The lines to repeat are those below from the one containing "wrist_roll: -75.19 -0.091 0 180" down to the one containing "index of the", both included; reproduce them exactly and nothing else.

____

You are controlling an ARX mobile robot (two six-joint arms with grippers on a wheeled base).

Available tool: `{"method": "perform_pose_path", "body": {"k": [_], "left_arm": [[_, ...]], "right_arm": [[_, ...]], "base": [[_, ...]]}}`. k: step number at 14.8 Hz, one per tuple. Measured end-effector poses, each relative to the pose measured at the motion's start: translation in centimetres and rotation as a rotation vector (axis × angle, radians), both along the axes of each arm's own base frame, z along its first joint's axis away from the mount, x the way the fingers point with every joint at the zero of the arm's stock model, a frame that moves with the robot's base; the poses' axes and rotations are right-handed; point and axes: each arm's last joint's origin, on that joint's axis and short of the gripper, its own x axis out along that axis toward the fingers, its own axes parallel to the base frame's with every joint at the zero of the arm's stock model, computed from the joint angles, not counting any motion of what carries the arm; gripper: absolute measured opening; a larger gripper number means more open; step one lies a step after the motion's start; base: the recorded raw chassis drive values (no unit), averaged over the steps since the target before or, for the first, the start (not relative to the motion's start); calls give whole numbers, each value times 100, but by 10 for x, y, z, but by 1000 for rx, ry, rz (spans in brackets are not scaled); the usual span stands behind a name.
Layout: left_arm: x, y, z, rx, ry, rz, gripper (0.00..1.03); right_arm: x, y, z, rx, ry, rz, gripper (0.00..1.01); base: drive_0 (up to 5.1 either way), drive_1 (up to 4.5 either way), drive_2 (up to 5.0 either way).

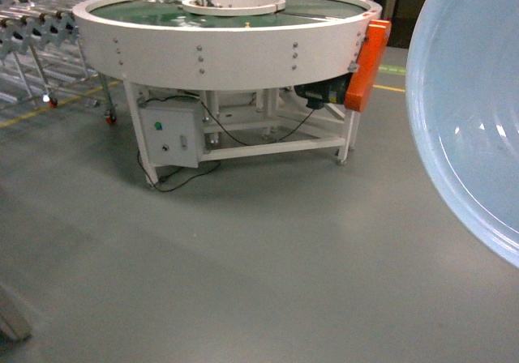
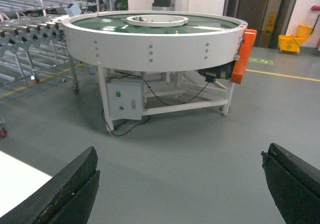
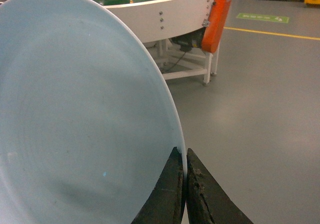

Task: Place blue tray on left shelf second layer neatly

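One smooth round blue tray (image 3: pixel 80 114), pinched.

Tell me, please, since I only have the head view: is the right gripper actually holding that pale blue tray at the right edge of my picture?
Observer: Yes. In the right wrist view the right gripper is shut on the rim of the blue tray, which stands on edge.
Operator: Thank you. And the left gripper?
Observer: The left gripper is open and empty, above bare floor.
Operator: Is anything beyond the round table on the right?
Observer: A yellow mop bucket stands by the far wall, past the round table.
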Motion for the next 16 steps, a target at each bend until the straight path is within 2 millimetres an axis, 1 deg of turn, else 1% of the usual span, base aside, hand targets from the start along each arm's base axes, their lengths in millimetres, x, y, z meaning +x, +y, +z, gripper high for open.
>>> {"method": "perform_pose_path", "body": {"k": [10, 16], "left_arm": [[0, 0, 0, 0, -1, 0, 98], [0, 0, 0, 0, -5, 1, 98]], "right_arm": [[1, 0, -1, -1, 10, 0, 2], [1, 0, -1, 0, 7, 0, 2]], "base": [[324, -417, -417], [-156, 229, -541]]}}
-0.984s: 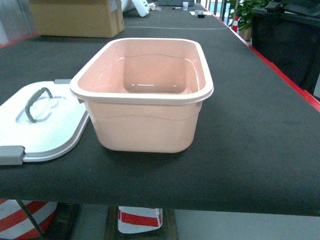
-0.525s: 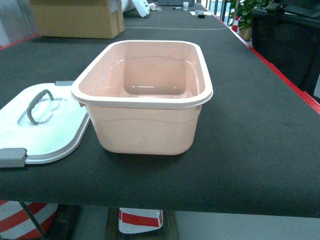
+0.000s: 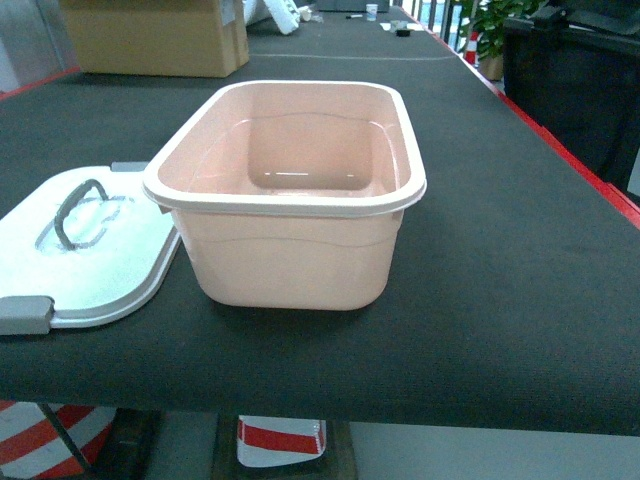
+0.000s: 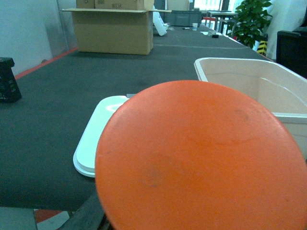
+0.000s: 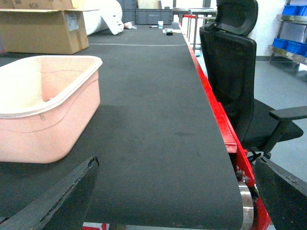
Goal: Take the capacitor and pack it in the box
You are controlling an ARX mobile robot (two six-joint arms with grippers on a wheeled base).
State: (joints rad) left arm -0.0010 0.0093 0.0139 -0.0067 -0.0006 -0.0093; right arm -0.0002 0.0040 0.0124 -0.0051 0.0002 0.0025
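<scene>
The capacitor (image 4: 201, 158) filled the left wrist view, its flat orange end right against the camera, apparently pinched between the left jaws, though the fingers themselves were hidden behind it. Beyond it lay the white lid (image 4: 103, 136) on the black table (image 4: 48, 110), with the open pink box (image 4: 259, 88) just right of the lid. The right gripper (image 5: 158, 201) hung low beside the box (image 5: 43, 105), jaws spread wide. An office chair (image 5: 240, 72) stood to their right.
</scene>
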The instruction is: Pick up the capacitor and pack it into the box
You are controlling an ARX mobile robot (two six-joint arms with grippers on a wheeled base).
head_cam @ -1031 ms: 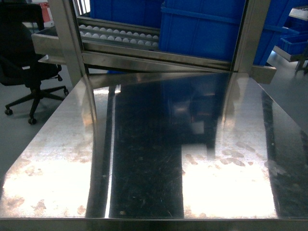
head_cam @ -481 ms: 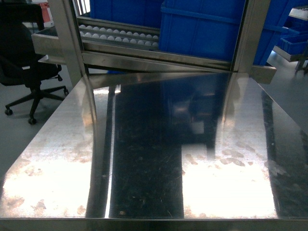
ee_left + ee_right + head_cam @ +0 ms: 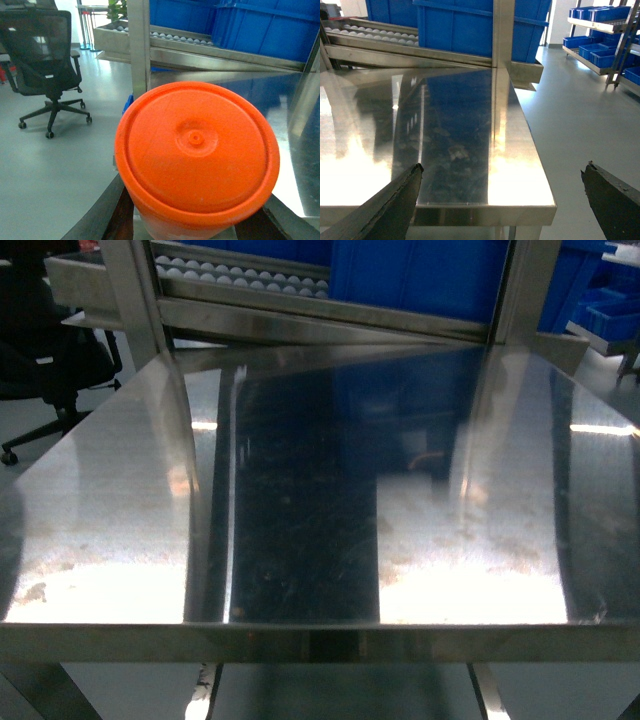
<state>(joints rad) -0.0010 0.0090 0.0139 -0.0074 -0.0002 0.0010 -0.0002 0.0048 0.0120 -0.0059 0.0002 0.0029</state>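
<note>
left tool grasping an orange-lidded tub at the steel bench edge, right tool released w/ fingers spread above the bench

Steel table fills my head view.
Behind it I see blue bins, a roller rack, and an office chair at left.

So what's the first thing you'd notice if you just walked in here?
The big round orange plastic lid grabs you first: it fills the left wrist view, sitting on a tub at the left edge of the shiny steel table. Next come the large blue plastic bins behind the table's far edge. The right claw gapes wide open over the table's near right corner.
</note>
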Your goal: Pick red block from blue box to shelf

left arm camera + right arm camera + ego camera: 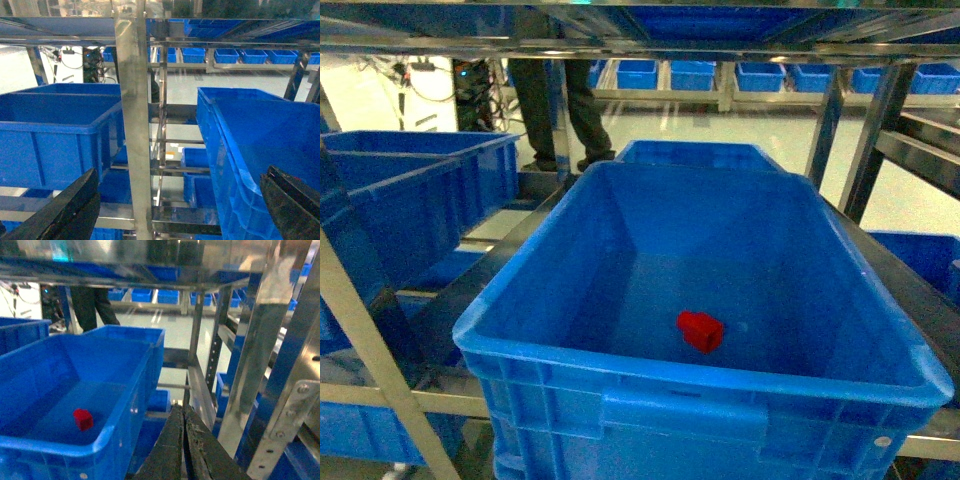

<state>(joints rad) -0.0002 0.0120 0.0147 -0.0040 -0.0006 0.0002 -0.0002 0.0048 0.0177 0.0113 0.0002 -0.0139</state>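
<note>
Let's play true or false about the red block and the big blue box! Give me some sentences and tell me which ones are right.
1. The red block lies on the floor of the blue box. True.
2. The right gripper is holding the red block. False: its fingers are shut together on nothing, outside the box beside its wall.
3. The left gripper has its fingers spread wide apart. True.
4. The blue box is full of toys. False: the red block is the only thing seen in it.
5. A person's legs show behind the shelf. True.
</note>
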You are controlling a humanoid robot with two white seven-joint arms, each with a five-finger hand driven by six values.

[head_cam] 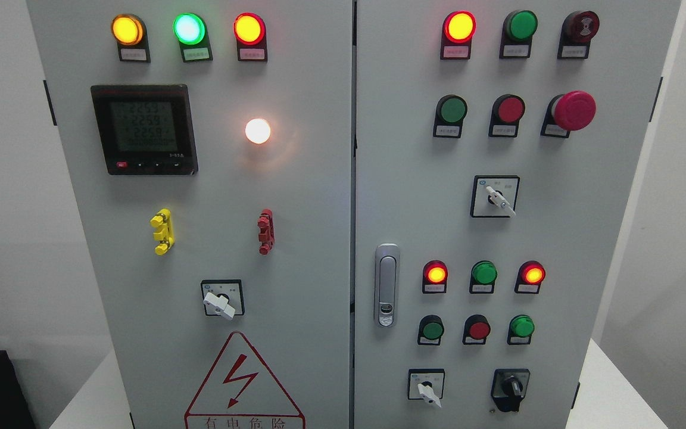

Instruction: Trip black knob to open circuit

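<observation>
A: Looking for the black knob [513, 388] — bottom right of the right door [605, 238], just right of a white selector [427, 388] on the same row.

B: Got it. It's the only black rotary on the panel; the other three selectors are white. Pointer sits roughly upright, maybe a touch off. Where's the robot hand?

A: Neither one in frame, left or right, so can't tell if fingers are open or curled. Reach hasn't started, imo.

B: Then the approach matters. The knob is low and near the frame's bottom edge, so I'd bring the right arm in from below-right, keeping clear of the white selector beside it.

A: And the green button [521, 327] directly above. A stray knuckle there presses something we don't want.

B: Right. Pinch the raised grip bar w/ thumb and fingers on its two flat sides, not the round base. Then turn the wrist in one firm motion till it clicks over.

A: Which way?

B: Labels too small to read. Go slow at first, feel the detent. Watch the lamps [436, 273] above for a change as confirmation.
</observation>
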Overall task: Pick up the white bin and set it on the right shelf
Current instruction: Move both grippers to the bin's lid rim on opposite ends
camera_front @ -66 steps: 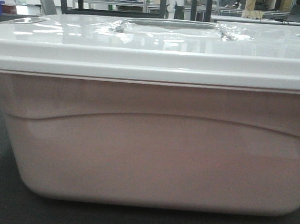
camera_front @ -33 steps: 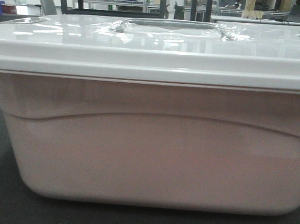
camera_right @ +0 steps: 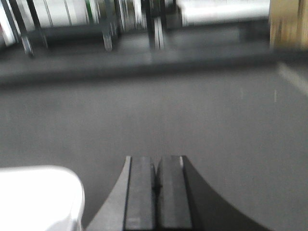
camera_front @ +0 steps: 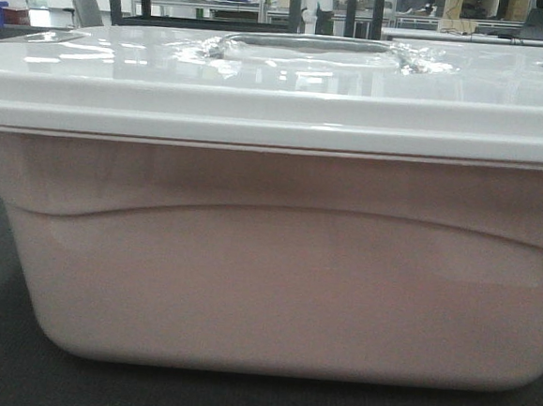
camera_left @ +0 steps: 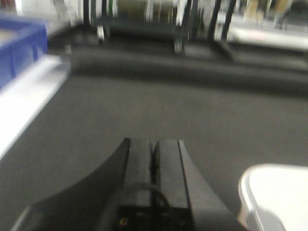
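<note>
The white bin [camera_front: 275, 279] fills the front view: a pinkish tub with a curved side ridge under a glossy white-grey lid [camera_front: 281, 81], resting on dark carpet. Its lid corner shows at the lower right of the left wrist view [camera_left: 276, 197] and at the lower left of the right wrist view [camera_right: 38, 197]. My left gripper [camera_left: 154, 144] is shut and empty, just left of the bin's corner. On the opposite side my right gripper [camera_right: 155, 161] is shut on nothing, just right of the bin. The right shelf cannot be picked out in these views.
Dark carpet floor [camera_right: 192, 115] stretches ahead of both grippers. A blue bin [camera_left: 19, 48] stands on a white surface at the far left. Black wheeled racks [camera_left: 139, 26] and tables [camera_front: 473, 35] line the back of the room.
The bin appears a touch lower and closer in the front view; otherwise little has shifted.
</note>
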Robot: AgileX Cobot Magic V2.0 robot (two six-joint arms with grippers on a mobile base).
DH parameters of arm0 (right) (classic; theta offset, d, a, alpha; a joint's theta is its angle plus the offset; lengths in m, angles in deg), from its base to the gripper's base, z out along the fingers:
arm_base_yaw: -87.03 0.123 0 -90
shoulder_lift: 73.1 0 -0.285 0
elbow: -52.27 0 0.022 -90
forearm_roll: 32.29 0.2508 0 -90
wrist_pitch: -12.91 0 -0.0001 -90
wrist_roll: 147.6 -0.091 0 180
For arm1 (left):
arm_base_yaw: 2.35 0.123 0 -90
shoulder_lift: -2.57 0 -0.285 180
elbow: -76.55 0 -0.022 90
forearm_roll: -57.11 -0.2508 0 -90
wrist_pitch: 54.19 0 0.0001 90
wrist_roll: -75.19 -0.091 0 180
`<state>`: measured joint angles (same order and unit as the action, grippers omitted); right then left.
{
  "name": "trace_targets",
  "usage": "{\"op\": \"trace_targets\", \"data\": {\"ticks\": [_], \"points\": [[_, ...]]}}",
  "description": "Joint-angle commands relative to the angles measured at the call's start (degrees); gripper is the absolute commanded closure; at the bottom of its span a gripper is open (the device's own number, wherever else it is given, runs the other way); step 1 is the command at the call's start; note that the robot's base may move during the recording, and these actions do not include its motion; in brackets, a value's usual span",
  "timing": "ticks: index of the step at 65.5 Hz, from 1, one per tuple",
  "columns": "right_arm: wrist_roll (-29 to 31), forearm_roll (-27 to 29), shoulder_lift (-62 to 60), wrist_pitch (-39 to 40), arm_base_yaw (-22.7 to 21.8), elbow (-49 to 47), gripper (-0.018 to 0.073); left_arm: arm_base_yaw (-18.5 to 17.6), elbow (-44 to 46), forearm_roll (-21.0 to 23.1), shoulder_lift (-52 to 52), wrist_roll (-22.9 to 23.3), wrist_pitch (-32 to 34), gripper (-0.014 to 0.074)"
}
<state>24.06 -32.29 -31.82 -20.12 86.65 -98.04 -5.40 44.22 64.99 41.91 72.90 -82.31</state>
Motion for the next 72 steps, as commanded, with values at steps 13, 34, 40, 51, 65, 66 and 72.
{"op": "trace_targets", "data": {"ticks": [13,34,40,51,65,66,72], "points": [[0.44,0.0,13.9,-20.07,-0.46,-13.15,0.0503,-0.21,15.47,1.75,16.67,0.37,-22.08,0.0715],[0.44,0.0,27.71,-35.51,-0.46,-18.44,0.0503,-0.21,19.39,1.75,29.42,0.37,-32.79,0.0715],[0.44,0.0,29.94,-36.04,-0.46,-18.44,0.0503,-0.21,19.39,1.75,31.67,0.37,-33.8,0.0715],[0.44,0.0,32.31,-36.45,-0.46,-18.44,0.0503,-0.21,19.39,1.84,34.82,0.37,-33.98,0.0715],[0.46,0.0,32.66,-38.05,-0.46,-18.44,0.0503,-0.21,19.39,1.84,37.17,0.37,-34.09,0.0715],[0.46,0.0,32.73,-38.13,-0.46,-18.44,0.0503,-0.21,19.39,1.84,37.31,0.37,-34.09,0.0715],[0.46,0.0,32.93,-38.71,-0.46,-18.44,0.0503,-0.21,19.39,1.84,37.64,0.37,-34.09,0.0715]]}}
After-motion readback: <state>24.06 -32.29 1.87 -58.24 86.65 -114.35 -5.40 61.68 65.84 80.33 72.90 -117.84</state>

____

- Reply to the task:
wrist_roll: -75.19 -0.091 0 180
`<state>`: measured joint angles (same order and unit as the action, grippers omitted); right then left.
{
  "name": "trace_targets",
  "usage": "{\"op\": \"trace_targets\", \"data\": {\"ticks\": [_], \"points\": [[_, ...]]}}",
  "description": "Joint-angle commands relative to the angles measured at the call's start (degrees); gripper is the absolute commanded closure; at the bottom of its span a gripper is open (the device's own number, wherever else it is given, runs the other way); step 1 is the command at the call's start; note that the robot's base may move during the recording, and these actions do not include its motion; in brackets, a value's usual span",
  "timing": "ticks: index of the step at 65.5 Hz, from 1, one per tuple",

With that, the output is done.